*** Block opens ***
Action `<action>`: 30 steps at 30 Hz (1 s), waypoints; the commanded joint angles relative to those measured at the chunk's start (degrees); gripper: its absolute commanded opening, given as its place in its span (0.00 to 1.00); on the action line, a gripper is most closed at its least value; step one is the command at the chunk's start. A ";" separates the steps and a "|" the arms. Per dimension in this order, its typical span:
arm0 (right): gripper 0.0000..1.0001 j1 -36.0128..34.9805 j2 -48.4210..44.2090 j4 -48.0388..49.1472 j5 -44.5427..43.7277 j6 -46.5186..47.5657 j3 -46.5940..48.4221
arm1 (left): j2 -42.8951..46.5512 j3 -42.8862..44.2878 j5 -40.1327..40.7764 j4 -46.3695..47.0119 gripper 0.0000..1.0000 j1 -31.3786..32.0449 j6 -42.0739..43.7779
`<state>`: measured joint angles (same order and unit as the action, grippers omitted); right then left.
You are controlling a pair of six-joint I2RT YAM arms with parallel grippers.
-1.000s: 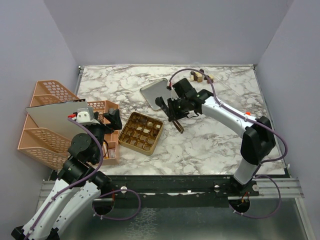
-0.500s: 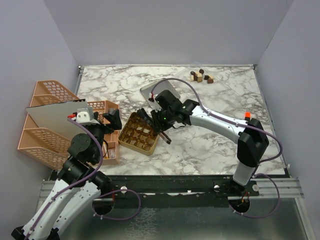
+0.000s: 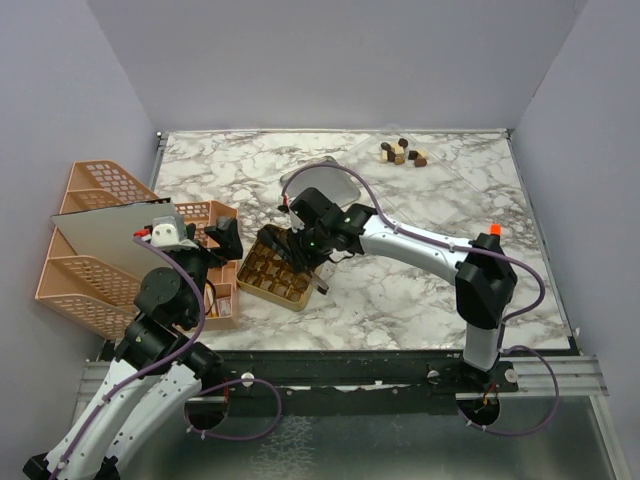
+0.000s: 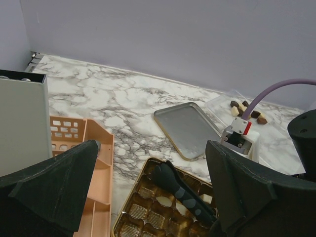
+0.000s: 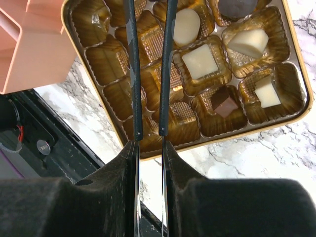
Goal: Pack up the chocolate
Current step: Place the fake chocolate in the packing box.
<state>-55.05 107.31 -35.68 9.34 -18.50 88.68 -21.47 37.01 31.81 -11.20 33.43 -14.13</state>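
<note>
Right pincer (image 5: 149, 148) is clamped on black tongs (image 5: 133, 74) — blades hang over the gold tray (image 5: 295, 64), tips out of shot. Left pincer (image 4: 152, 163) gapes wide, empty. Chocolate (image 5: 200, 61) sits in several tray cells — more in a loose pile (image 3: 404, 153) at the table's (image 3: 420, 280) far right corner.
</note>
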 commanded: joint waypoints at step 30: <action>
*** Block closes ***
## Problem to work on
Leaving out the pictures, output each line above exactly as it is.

## Written reply
Action `<action>`: 30 steps at 30 Hz (1 s), waypoints; the commanded joint angles relative to those measured at the chunk's start (degrees); gripper: its absolute commanded opening, given as its place in its span (0.00 to 1.00); on the action line, a gripper is most closed at its least value; step one is the command at the chunk's start. A ";" separates the steps and a "|" the arms. Per dimension in this order, its typical span:
arm0 (right): gripper 0.0000..1.0001 j1 -36.0128..34.9805 j2 -48.4210..44.2090 j4 -48.0388..49.1472 j5 -44.5427..43.7277 j6 -46.5186..47.5657 j3 -46.5940..48.4221
arm1 (left): j2 -42.8951..46.5512 j3 -42.8862..44.2878 j5 -40.1327..40.7764 j4 -46.3695..47.0119 gripper 0.0000..1.0000 j1 -31.3786..32.0449 j6 -42.0739..43.7779
`<state>`: measured joint angles (same order and unit as the action, grippers omitted); right then left.
You are controlling a pair of six-joint I2RT YAM arms with parallel grippers.
-1.000s: 
-0.500s: 
+0.000s: 
+0.000s: 
+0.000s: 
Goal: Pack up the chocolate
Current step: Place the fake chocolate in the packing box.
<state>-55.05 107.31 -35.68 9.34 -18.50 88.68 -21.47 37.01 31.81 -11.20 33.43 -14.13</state>
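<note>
Right pincer (image 5: 149, 148) is clamped on black tongs (image 5: 133, 74) — blades hang over the gold tray (image 5: 295, 64), tips out of shot. Left pincer (image 4: 152, 163) gapes wide, empty. Chocolate (image 5: 200, 61) sits in several tray cells — more in a loose pile (image 3: 404, 153) at the table's (image 3: 420, 280) far right corner.
</note>
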 commanded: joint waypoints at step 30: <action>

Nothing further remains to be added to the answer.